## What you will do
Exact reproduction required: the lines below from the line with "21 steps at" to the line with "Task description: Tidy", both ends included, and no others.
Material shown section start
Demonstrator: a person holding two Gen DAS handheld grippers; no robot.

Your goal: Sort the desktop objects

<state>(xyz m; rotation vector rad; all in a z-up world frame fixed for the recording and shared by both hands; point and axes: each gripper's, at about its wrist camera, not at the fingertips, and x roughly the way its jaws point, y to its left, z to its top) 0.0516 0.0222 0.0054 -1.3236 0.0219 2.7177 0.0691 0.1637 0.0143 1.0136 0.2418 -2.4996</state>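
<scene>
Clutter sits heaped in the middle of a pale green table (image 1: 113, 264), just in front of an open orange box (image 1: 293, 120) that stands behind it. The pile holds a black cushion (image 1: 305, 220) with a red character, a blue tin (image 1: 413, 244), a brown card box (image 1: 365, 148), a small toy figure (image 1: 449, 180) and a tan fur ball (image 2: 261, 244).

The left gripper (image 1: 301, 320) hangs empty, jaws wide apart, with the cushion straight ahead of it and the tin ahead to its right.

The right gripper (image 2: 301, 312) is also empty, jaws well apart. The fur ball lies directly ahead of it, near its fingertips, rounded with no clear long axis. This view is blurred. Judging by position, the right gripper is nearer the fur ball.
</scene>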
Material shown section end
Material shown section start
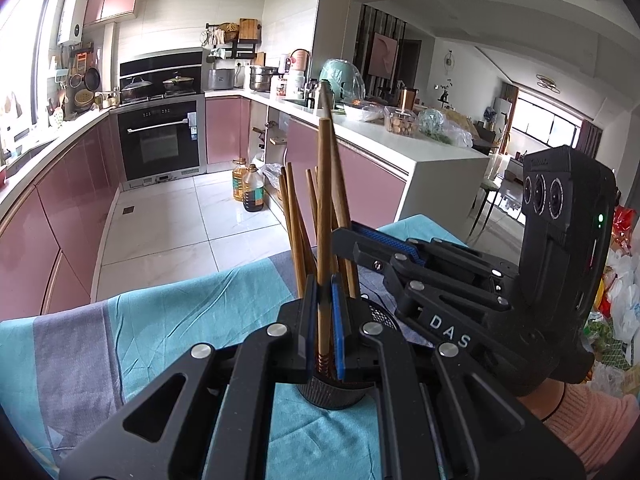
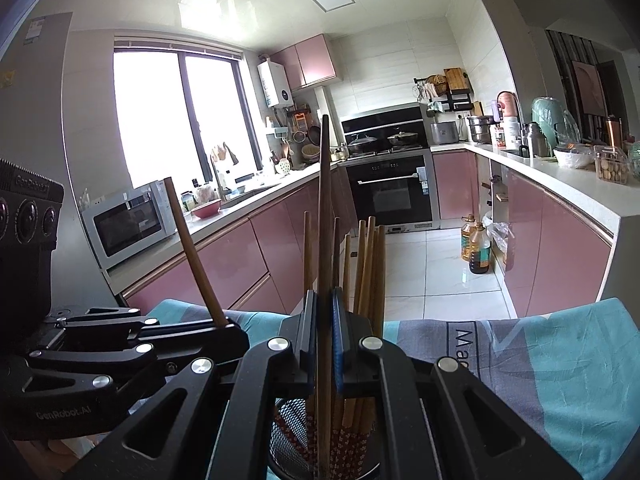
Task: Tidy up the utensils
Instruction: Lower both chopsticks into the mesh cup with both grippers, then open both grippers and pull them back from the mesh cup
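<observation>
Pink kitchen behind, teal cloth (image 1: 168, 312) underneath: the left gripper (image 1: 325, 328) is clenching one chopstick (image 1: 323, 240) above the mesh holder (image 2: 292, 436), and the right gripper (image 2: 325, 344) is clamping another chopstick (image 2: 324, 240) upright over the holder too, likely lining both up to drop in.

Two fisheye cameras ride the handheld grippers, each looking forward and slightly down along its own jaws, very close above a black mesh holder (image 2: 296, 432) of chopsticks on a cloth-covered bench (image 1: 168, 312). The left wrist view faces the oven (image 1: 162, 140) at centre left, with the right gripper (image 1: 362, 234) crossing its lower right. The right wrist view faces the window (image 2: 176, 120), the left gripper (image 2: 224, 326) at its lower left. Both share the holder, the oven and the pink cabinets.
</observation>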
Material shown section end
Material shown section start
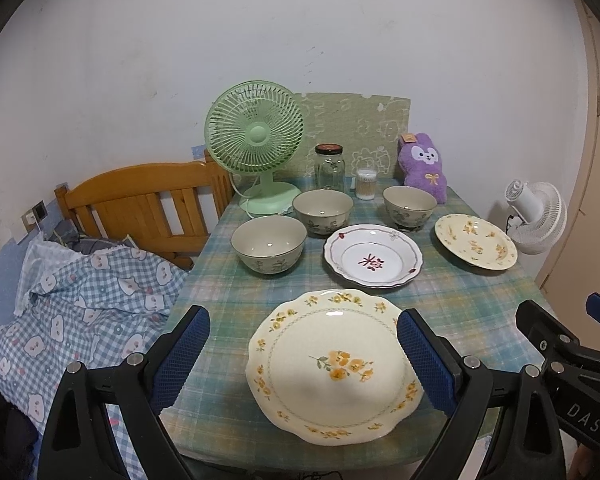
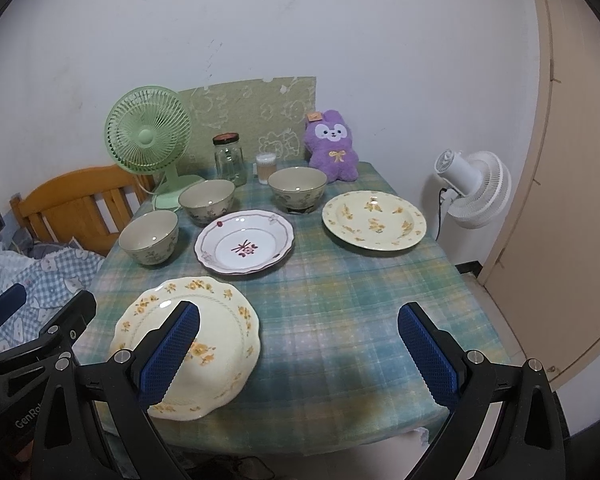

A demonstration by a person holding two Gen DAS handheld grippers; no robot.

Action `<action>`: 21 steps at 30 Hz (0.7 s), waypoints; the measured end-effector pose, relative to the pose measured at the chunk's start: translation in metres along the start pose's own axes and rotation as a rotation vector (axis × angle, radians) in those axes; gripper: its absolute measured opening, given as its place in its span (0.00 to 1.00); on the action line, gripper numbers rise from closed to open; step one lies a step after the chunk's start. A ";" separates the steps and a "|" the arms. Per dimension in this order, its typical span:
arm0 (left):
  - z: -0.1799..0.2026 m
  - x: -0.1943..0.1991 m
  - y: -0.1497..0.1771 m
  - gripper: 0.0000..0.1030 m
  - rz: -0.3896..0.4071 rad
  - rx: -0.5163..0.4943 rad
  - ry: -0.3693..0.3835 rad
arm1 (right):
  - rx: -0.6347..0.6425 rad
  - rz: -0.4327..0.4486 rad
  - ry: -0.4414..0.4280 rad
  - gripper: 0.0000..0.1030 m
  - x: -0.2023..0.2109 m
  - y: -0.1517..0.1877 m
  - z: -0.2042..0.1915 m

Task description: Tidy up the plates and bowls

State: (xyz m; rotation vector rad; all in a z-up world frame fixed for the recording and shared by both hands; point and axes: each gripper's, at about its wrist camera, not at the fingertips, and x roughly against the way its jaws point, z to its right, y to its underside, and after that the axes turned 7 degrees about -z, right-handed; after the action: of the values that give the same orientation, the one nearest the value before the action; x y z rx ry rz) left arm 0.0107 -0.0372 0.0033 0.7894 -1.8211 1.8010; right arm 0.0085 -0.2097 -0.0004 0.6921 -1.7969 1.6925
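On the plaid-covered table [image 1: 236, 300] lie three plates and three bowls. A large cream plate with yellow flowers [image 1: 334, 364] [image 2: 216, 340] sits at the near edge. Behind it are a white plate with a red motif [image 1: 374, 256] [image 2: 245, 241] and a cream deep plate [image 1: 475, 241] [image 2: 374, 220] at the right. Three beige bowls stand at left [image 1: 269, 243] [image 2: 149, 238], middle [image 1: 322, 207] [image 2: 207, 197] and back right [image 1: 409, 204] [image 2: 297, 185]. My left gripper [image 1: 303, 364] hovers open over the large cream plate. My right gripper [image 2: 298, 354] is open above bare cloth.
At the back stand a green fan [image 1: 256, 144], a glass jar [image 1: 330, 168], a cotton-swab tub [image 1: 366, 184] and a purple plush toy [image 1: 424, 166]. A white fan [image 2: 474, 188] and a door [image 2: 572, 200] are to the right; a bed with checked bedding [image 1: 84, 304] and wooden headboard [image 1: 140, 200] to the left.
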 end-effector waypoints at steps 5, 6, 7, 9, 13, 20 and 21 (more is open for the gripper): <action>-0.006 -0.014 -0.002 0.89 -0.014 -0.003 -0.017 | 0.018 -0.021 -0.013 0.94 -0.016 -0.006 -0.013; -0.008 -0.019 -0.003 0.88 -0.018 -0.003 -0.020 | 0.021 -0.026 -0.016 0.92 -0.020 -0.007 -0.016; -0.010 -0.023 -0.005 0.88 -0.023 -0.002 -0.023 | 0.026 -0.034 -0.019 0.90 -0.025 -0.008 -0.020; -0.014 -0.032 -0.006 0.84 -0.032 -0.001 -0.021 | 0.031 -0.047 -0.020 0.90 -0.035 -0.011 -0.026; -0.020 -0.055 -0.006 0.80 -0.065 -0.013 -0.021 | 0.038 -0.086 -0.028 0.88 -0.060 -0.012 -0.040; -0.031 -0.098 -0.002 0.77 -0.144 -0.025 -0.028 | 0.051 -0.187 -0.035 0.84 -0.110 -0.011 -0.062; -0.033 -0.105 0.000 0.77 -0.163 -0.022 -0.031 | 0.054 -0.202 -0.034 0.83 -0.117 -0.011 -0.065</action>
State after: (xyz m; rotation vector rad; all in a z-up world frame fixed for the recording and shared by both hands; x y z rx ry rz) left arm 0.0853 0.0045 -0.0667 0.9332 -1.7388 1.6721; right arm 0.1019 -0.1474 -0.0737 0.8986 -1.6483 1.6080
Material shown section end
## Task answer
Action `<action>`: 21 steps at 30 Hz (0.7 s), waypoints; the measured end-effector pose, relative to the pose measured at the chunk's start: translation in metres along the start pose's own axes and rotation as a rotation vector (axis × angle, radians) in those axes; gripper: its absolute measured opening, given as its place in its span (0.00 to 1.00); on the action line, gripper numbers rise from closed to open; step one lies a step after the chunk's start. A ";" separates the steps and a "|" the arms. Per dimension in this order, its typical span:
arm0 (left):
  - z: -0.1799..0.2026 m
  - x: -0.1943..0.1991 m
  - y: -0.1497..0.1771 m
  - gripper: 0.0000..0.1030 m
  - rz: -0.3896..0.4071 rad
  - rx: -0.5163..0.4943 rad
  - ry: -0.3693..0.3835 rad
arm1 (right):
  - rx: -0.6347..0.6425 rad
  - rz: -0.4327..0.4486 rad
  - ry: -0.4414..0.4280 rad
  - gripper: 0.0000..0.1030 m
  - x: -0.2023..0.2109 m
  - y: -0.1517..0.1877 m
  - z: -0.2042..0.1915 m

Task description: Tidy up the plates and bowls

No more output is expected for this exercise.